◆ Required action ◆
Return every line from the records below that has the word "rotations".

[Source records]
● ● ● ●

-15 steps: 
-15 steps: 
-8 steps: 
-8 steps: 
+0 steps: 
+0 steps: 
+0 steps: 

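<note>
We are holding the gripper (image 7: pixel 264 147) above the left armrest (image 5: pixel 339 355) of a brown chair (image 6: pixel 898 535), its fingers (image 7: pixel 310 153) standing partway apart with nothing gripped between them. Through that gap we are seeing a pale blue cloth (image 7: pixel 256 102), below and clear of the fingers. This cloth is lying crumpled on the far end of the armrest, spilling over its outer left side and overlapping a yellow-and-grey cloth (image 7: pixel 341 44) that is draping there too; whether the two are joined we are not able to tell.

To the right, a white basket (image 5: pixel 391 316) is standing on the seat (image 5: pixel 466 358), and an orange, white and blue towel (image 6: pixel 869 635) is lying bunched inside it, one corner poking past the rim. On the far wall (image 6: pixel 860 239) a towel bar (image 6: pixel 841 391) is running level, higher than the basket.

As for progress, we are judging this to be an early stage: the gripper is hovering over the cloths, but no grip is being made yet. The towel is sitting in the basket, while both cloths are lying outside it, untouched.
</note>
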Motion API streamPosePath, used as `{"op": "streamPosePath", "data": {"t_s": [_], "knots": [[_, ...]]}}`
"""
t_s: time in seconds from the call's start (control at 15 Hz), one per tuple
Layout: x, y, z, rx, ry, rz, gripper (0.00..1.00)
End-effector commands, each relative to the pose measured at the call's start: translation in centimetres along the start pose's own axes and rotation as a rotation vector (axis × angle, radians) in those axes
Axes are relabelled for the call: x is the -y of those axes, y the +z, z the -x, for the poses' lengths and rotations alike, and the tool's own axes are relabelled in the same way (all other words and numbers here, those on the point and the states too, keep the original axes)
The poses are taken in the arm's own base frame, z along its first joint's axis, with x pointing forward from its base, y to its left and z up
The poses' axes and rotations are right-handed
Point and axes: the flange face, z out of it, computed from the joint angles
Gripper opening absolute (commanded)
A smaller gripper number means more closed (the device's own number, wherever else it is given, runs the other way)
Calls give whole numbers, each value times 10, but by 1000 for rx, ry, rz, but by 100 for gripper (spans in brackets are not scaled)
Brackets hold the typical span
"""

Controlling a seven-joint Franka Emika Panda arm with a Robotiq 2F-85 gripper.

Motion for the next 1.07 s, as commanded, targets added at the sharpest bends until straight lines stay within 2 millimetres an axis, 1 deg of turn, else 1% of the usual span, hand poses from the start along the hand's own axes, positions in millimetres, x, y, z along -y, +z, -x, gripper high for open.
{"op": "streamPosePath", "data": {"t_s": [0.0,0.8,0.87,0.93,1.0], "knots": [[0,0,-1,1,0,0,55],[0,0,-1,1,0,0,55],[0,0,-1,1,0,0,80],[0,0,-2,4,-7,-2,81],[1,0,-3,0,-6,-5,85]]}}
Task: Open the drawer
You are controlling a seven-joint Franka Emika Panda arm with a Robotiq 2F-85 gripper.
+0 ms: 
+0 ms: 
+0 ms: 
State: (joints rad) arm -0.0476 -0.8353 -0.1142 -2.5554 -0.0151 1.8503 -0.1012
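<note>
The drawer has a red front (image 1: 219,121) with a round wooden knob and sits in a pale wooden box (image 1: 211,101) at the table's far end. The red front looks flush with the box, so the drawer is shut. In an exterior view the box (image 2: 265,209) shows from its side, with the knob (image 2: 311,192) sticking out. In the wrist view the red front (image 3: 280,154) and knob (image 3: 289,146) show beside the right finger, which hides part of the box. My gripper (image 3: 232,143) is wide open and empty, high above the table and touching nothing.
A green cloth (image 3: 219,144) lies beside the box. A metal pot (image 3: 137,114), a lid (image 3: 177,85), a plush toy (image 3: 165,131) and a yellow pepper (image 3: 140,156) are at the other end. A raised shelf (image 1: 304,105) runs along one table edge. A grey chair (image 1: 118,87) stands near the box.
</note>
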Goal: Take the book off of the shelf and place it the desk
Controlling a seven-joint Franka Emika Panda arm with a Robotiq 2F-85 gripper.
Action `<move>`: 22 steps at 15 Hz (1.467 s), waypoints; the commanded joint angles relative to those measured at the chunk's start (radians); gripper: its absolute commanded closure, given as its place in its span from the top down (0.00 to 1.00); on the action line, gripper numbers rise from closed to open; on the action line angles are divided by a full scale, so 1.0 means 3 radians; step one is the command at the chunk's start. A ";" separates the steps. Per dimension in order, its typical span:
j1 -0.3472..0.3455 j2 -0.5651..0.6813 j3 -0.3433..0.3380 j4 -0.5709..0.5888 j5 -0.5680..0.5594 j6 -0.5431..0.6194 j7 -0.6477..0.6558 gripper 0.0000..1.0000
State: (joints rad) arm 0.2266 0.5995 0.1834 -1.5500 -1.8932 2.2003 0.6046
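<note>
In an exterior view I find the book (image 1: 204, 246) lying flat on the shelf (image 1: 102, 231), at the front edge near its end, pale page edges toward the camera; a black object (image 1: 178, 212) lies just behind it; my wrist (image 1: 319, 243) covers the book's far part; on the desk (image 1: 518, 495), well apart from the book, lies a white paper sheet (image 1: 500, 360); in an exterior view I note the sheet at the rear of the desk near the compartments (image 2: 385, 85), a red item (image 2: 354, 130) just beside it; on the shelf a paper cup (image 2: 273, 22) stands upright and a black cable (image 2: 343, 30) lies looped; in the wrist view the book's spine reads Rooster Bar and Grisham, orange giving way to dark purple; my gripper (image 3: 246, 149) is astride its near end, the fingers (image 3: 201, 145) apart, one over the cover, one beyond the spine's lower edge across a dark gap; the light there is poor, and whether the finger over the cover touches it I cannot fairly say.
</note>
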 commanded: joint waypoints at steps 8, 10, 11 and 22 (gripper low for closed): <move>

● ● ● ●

◆ Answer space ◆
Axes are relabelled for the call: x is the -y of those axes, y the +z, z the -x, for the poses' lengths and rotations alike, and the tool's own axes are relabelled in the same way (all other words and numbers here, those on the point and the states too, keep the original axes)
The poses' axes and rotations are right-handed

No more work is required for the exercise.